§ What is being asked:
Work out how many lines of the material contain the string "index". Respond with the number only.

§ Provided data:
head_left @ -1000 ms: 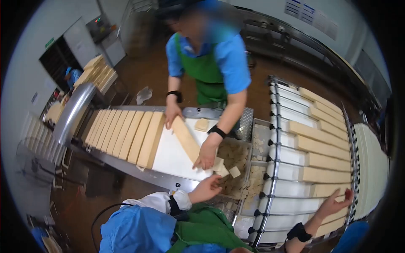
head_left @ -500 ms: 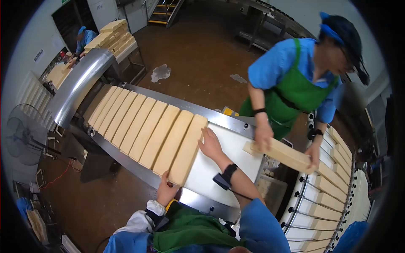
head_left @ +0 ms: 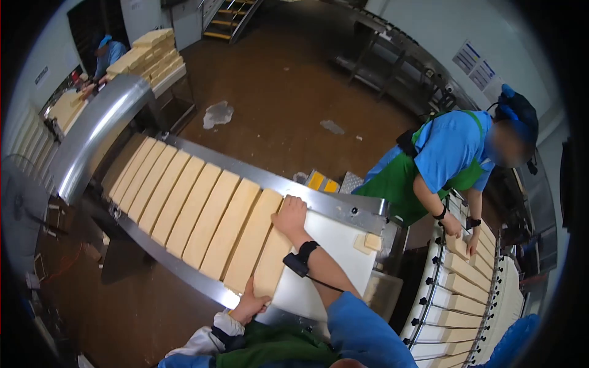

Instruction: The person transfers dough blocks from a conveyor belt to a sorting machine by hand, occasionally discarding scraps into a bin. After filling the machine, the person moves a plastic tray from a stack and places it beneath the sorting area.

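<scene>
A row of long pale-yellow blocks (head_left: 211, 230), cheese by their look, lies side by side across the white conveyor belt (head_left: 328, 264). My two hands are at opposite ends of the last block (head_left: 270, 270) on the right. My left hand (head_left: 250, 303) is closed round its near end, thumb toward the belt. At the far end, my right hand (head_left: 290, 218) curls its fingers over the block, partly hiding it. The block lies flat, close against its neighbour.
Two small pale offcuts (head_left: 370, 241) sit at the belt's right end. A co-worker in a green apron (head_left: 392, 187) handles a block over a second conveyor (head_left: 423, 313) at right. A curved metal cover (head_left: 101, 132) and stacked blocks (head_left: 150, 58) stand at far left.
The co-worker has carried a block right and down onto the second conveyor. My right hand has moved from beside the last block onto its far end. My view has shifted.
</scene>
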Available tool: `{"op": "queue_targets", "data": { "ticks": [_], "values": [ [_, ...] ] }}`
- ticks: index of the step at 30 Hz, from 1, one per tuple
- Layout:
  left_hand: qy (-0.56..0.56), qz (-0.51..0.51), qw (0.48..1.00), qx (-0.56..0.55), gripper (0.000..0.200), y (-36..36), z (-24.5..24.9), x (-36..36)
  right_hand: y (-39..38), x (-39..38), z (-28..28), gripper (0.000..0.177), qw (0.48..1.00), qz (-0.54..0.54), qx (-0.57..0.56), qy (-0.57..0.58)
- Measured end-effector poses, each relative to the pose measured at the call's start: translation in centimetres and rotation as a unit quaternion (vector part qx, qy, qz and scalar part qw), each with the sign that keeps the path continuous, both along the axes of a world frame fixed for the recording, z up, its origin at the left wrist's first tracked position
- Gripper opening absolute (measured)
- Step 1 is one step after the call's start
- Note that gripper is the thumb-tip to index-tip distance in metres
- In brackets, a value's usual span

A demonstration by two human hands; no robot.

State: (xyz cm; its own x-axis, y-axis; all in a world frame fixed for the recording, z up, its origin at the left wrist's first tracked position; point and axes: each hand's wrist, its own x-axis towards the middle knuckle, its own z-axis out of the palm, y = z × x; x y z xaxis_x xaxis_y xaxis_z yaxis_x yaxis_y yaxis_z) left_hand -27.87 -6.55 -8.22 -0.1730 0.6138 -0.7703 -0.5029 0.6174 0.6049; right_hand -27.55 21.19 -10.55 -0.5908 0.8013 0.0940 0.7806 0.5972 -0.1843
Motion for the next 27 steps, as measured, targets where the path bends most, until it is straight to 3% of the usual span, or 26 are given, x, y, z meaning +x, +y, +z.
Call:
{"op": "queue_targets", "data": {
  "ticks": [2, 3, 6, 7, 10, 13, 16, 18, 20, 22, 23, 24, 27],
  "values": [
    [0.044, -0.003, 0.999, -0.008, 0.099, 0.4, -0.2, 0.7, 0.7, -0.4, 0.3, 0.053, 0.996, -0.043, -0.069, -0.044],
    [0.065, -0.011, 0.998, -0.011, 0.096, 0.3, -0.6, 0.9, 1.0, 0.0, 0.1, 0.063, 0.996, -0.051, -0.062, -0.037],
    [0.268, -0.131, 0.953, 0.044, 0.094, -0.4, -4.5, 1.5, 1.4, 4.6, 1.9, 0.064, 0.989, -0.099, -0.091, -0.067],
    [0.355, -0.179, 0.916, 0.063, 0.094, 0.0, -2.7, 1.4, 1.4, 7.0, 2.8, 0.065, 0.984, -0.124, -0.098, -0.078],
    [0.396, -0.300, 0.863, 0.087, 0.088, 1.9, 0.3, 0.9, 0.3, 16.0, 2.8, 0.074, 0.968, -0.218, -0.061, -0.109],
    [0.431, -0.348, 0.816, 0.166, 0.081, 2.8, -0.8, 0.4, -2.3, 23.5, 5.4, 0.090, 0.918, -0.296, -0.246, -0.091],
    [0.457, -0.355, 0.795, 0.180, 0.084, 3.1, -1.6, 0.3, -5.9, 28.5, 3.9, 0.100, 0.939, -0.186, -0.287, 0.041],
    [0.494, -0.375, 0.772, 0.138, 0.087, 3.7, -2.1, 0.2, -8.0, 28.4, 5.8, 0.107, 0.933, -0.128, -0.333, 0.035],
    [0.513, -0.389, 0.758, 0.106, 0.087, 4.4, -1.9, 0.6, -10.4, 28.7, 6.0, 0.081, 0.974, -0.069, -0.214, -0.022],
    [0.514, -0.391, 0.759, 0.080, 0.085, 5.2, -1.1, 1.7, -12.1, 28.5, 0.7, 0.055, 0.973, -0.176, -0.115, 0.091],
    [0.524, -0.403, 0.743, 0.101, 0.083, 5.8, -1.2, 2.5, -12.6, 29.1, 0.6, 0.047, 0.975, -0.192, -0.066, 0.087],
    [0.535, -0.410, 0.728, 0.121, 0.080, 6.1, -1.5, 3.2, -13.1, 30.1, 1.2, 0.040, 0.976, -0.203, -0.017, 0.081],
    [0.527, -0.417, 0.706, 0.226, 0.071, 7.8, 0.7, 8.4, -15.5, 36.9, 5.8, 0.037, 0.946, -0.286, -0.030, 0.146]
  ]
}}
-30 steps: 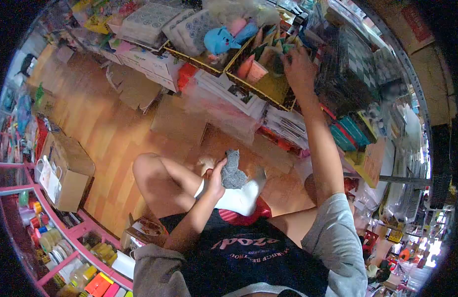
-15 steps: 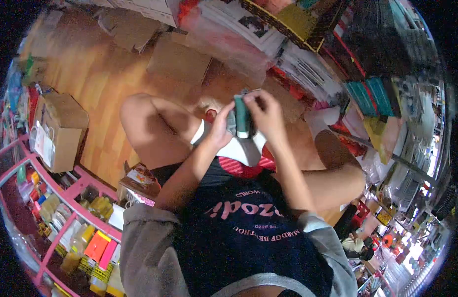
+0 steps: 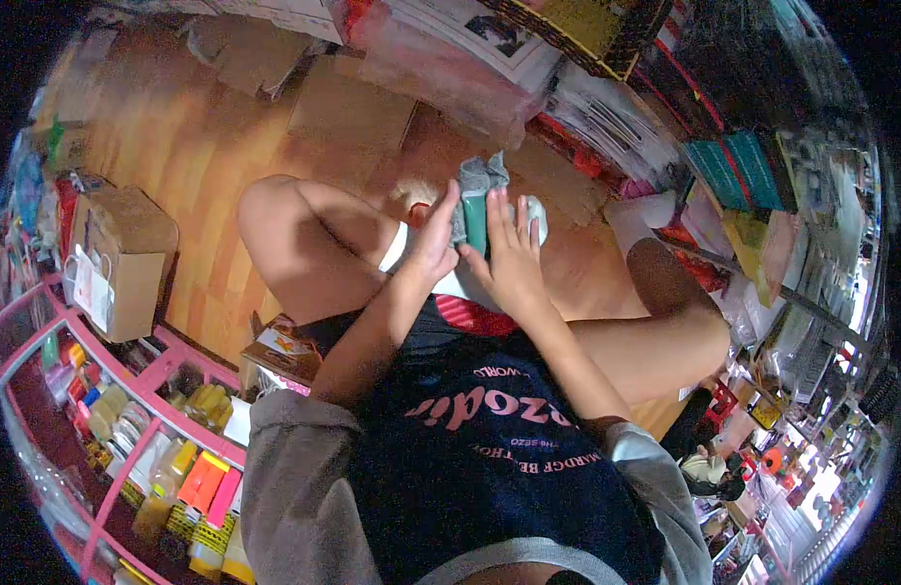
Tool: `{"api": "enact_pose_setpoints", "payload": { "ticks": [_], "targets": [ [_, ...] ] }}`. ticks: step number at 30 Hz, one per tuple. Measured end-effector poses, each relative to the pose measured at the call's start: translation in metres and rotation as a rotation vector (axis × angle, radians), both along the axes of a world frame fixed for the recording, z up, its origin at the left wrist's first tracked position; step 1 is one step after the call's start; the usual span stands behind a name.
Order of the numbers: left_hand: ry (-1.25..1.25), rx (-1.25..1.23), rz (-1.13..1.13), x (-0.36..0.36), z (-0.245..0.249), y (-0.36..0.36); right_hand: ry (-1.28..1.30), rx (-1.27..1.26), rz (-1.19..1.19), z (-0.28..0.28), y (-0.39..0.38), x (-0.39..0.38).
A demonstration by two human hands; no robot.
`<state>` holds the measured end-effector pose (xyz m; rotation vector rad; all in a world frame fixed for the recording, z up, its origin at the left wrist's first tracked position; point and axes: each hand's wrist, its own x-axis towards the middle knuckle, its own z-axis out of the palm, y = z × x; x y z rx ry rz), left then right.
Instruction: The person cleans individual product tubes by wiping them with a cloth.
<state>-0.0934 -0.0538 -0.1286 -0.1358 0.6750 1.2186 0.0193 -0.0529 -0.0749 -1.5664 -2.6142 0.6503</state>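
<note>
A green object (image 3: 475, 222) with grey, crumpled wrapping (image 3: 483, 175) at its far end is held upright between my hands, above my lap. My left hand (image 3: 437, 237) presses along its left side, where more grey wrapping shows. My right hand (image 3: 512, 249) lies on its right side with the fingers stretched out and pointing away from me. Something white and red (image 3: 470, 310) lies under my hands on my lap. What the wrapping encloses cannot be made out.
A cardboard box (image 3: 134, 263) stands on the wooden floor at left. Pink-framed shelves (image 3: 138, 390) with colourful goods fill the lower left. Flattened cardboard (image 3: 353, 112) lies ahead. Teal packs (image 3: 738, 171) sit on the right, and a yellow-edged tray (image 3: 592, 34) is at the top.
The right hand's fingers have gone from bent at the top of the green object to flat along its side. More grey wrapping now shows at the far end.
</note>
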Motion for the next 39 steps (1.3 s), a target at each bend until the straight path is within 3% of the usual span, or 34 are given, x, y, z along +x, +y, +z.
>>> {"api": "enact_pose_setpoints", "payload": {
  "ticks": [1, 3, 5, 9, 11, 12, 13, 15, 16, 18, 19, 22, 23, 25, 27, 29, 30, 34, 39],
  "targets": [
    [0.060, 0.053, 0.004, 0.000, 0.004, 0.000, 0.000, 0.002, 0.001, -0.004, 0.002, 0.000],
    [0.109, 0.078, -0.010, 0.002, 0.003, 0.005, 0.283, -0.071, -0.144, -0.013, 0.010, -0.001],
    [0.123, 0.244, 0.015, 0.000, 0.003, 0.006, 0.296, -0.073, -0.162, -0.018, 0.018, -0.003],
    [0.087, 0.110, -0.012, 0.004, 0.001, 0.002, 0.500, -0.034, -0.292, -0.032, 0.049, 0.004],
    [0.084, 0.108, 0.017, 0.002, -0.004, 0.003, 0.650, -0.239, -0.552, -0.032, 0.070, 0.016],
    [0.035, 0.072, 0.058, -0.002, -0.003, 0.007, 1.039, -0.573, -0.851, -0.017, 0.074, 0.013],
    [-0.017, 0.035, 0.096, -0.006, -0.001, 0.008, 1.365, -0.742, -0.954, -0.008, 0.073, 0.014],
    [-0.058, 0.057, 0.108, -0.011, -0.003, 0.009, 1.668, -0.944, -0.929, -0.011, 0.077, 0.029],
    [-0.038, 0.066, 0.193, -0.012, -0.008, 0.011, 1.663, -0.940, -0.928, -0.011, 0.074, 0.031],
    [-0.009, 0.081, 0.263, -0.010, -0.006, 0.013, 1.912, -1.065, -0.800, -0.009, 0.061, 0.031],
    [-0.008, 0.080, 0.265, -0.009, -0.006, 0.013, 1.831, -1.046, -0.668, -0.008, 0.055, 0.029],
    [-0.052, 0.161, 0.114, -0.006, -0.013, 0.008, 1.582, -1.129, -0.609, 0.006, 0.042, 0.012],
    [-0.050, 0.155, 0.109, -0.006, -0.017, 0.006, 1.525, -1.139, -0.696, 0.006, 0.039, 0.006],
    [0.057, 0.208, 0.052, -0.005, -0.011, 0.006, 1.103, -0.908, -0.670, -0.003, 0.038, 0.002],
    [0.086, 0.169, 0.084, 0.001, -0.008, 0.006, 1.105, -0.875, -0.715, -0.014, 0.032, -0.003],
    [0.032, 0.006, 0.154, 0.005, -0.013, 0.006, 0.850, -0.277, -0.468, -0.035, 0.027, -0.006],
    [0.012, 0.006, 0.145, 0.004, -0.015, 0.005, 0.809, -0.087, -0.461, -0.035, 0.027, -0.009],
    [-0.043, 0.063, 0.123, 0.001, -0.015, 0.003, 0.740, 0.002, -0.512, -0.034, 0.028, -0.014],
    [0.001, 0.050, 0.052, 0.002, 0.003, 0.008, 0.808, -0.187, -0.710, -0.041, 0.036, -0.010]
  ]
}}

§ Exercise response:
2